眼前的男子,分明不是那个她朝思暮想、光华逼人、容颜绝代之人,为何她却在他的身上隐约看到了‘他’的影子。

“皇后,丹春,还有你们,都退下吧!哀家要与爱子,还有他的叔叔单独聊聊。”

“是。”

一干人等鱼贯而出,偌大的院内只剩下潘爱子三人,显得格外冷清而压抑。

豆大的雨打在花草树叶上,发出清脆的“啪啪”声,似是要把花草树叶都给击穿,击碎一般。

因着紧张,潘爱子只觉得心跳异常剧烈,背脊冷汗直冒。

万一等会季林对太后不能应对得体,那她和季林都将命丧黄泉。

虽说若是死了,未曾报仇,她会心存遗憾,但她不想季林陪着她一起死。前世她欠他的太多太多,这一世,她绝对不要再欠季林的情。万不得已之时,只能牺牲自己,尽最大努力保住季林的命。

“季林,把你脸上的人皮面具摘了吧。”

太后的声音仿佛来自遥远的天际,听着很不真切,却透着不容抗拒的威严,隐约中还夹着着一丝期待,一丝害怕与紧张。

“草民不知太后所说何意?还望太后明示。”

闻言,太后不满的皱紧双眉,近身上前,脸几乎快贴到季林的脸,仔仔细细审查着他平凡的容颜,然并未发觉任何异样。

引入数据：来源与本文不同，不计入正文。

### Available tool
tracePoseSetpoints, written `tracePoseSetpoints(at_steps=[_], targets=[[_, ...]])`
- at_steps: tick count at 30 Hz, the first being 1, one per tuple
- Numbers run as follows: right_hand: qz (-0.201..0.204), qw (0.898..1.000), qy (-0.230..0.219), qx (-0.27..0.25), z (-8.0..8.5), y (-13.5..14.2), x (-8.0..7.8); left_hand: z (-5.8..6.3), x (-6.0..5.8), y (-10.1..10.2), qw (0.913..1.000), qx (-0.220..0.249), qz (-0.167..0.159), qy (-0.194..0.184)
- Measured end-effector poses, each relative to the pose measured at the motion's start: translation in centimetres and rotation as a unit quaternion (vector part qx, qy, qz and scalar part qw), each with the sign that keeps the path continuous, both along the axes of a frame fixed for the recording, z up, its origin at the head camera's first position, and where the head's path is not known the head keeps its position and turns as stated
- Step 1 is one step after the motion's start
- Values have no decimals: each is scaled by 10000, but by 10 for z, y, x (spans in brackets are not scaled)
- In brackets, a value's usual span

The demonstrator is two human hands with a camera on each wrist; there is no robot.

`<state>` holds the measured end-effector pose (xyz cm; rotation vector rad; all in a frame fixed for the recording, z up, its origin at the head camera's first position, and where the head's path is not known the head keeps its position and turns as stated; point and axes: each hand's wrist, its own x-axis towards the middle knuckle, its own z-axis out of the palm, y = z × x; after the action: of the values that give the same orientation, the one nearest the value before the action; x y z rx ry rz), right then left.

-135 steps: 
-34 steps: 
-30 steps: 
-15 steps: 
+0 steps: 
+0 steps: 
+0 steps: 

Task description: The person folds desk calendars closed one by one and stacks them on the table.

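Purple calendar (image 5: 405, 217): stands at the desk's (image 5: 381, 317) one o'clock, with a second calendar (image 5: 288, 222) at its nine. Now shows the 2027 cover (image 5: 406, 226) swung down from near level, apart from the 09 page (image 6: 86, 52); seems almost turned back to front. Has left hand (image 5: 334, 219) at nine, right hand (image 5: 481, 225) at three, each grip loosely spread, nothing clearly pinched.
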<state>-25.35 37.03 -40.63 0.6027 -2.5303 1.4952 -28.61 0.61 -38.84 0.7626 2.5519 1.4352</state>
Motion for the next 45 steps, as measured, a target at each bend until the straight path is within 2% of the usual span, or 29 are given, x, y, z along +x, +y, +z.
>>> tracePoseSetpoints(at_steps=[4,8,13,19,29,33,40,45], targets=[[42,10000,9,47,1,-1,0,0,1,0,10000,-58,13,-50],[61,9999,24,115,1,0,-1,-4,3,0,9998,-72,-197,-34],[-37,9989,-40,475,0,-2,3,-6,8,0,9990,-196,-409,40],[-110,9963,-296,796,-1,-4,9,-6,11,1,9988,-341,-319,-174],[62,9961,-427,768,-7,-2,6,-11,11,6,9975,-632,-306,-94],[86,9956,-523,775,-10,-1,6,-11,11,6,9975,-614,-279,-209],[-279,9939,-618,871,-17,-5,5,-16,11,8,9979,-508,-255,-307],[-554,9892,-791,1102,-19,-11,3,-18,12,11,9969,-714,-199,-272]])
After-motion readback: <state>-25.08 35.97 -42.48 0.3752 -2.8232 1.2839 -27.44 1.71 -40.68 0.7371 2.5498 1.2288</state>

犹不死心的太后突地伸手,做出有失太后身份之举,伸手用力抓住季林的脸,用力的扯,直疼的季林呲牙咧嘴的痛呼不已。

“太后娘娘,恳请太后娘娘饶了臣妾的叔叔吧!”

情情急之下,顾不得地上湿凉,潘爱子双膝跪倒在地,央求道。

“太后,草民天生便是这张脸,脸上没有什么人皮面具,真的,是真的。”

撕扯再三,终究一无所获的太后凄然一笑,松开季林的脸,往后退了一小步,忽地面色一沉,厉声喝道:

“季林,哀家问你,为何你的姓名与前朝大学士的姓名相同,而她却与风夫人长得十分相似,就连名字也是一模一样。你若有半句虚言,哀家今日便要了尔等性命。”

似是惧怕太后的威严,季林慌忙跪倒在地,诚惶诚恐道:

“小人不敢。不瞒太后娘娘,小人原是季大学生的贴身小厮。十几年前,我家少爷倾慕风夫人,然两人发乎情止乎礼,从未有过任何逾越之举。后来少爷帮着风夫人逃离了皇宫,却始终未能与她结秦晋之好。直至八年前,风夫人和她的女儿都被杀害,少爷恨自己不能护她们母女周全,便带着小人远游他乡。